Travel restrictions and Covid-19
As of May 2021 travel to Australia is restricted by the Australian government due to the pandemic. Check on current restrictions before booking travel.
Ah, Australia. A fascinating country of contrasts with cosmopolitan cities and snow-capped mountains, dramatic beaches and the desert-like outback. Most travelers find that it's well worth the 20-or-so-hour flight from the U.S. Some Americans love it so much they even opt to relocate there after they stop working.
But the Land Down Under is not a cheap place to visit, and just getting there can strain any travel budget. Airfares from the U.S. can be as high as $2,000 to $3,000 (especially if you want nonstop flights). The good news is that there are times of the year—and even days of the week—when you can fly to Australia for less.
- Australia is a bucket list destination for many people, but traveling Down Under can be costly.
- May thru June is the off-season, but remember that what is summer in the U.S. but is winter for Australians.

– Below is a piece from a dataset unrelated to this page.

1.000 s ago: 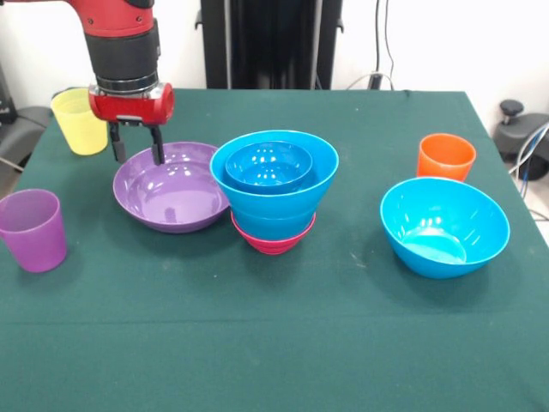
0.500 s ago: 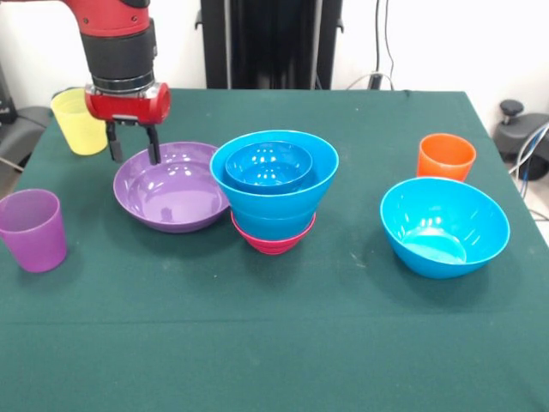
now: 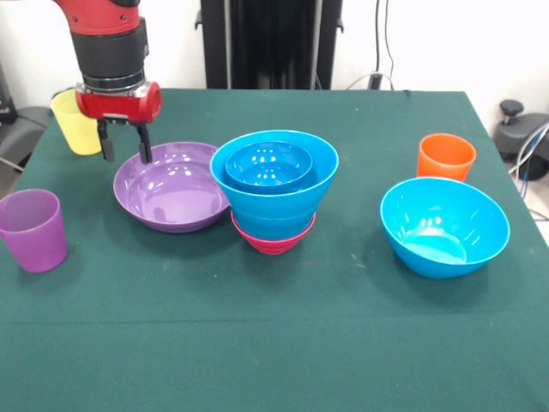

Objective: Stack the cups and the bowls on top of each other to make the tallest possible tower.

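Note:
The tower stands mid-table: a magenta bowl at the base, blue bowls nested above, a small blue bowl on top. A wide purple bowl sits to its left, touching it. My gripper is open and empty, just above the purple bowl's far left rim. The yellow cup stands behind it at far left. The purple cup is at the left edge. The orange cup and a loose blue bowl are at the right.
The green table runs to the near edge. A black pedestal stands behind the far side. Cables and a black chair base lie off the right edge.
My gripper has risen slightly and shifted left, from inside the purple bowl's far rim to above its left rim. The bowls and cups have not moved.

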### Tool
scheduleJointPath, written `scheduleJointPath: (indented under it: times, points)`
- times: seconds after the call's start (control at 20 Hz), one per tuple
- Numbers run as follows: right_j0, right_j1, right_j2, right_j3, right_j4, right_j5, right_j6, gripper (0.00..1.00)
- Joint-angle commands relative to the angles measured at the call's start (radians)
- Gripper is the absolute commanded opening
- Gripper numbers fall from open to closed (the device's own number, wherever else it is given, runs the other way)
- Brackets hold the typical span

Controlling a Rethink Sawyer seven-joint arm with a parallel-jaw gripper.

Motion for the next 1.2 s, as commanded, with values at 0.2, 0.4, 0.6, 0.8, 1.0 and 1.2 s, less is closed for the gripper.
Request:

- Shoulder season—February-April and September-early December—is less expensive than high season, but more expensive than the lowest, off-season.
- Consider a package deal that includes airfare and hotel stays—it often works out to be just a few hundred dollars more than airfare or hotel stay alone.
Travel During Off-Peak Seasons
Like most tourist destinations, Australia has different travel seasons. Qantas—Australia’s largest airline by fleet size and the total number of international flights—publishes fares based on three seasons: high, low, and shoulder. Because the airlines pay close attention to demand in pricing schemes, there are multiple low and shoulder seasons throughout the year. This differs from many tourist destinations that have only three defined periods for low, shoulder, and peak seasons. What would be one long low season during Australia’s winter, for example, is instead interrupted by a pricier shoulder season that coincides with school vacations in the U.S.
So just when are the various seasons? According to Qantas, the high (or peak) season, which runs from about the second week of December through January, is when airfare tends to be the priciest because of the heavy holiday-oriented traffic.
This period is Australia’s summer. Remember, the country is in the Southern Hemisphere, so seasons are the opposite of those in the Northern Hemisphere. Depending on where you are, the weather can be really hot and dry, making the country's beaches a very popular destination.
The shoulder season fits in between the peak and low seasons and runs from:
- February 1 thru April (late summer into fall)
- the second week of June until about the third week of July (winter, but when schools are out in the U.S.)
- the third week of September through the first week of December (spring)—just before people start traveling for the holidays.
The cheapest airfare tends to be during the low season, which runs from May 1 through the first week in June, and again from about the third week in July through the third week in September. These periods represent late fall and winter when temperatures are cooler, especially the farther south you are, heading toward Antarctica. Again, this is the opposite of the Northern Hemisphere, where people are used to heading south during the winter to warm up.
For comparison, we looked for the cheapest published fares on expedia.com for 14-day trips, traveling on Wednesdays in both directions during each of the three travel seasons, flying between Los Angeles and Sydney (prices in U.S. dollars). While the precise prices will vary, these figures represent the typical ratio among the seasons:
|High season (dates tested: Dec. 22 – Jan. 5)||$1,634|
|Shoulder season (dates tested: Feb. 9 – Feb. 23)||$1,402|
|Low season (dates tested: Aug. 18 – Sept. 1)||$1,051|
Different Days, Different Dollars
If you have some flexibility in your travel dates, you may be able to save money by flying Monday thru Thursday, and avoiding weekend flights. A quick peek at the published fares on qantas.com, for example, shows that if we traveled on Saturdays instead of Wednesdays, the fares increase in each season by at least $100 (we looked at the same general dates as above but moved each trip forward a few days to travel on Saturdays in both directions).
A flight with one stop can run $500 to $1,000 cheaper than a non-stop flight, and often takes just three to four hours longer.
A Package Deal
Depending on your plans, you may be able to save money by purchasing a travel package that includes both airfare and accommodations. A search on expedia.com, for example, shows a flight-plus-budget hotel deal for $1,518, traveling between August 18 and Sept. 1 (the same dates we searched for low-season fares), which is just about $500 more for the lowest-fare flight alone. Depending on your preferences, you could spend $1,871 for a package that includes a hotel in downtown Sydney.
Or you could splurge and pay $3,464 for a luxe venue like the Four Seasons Hotel Sydney, with its swank spa. Without a package deal, a two-week stay there runs $3,055.
The Bottom Line
Australia is such a diverse country that it takes weeks, if not months, to even begin to explore all that it has to offer. Like other tourist destinations, travel costs change just like the seasons, so it pays to study the dates. You may be able to shave a few dollars off your airfare if you can travel on different days of the week. Booking your flight and accommodations together, instead of purchasing them separately, may also result in hefty savings. Spend some time on research now. That way, you’ll be able to spend more time in Australia.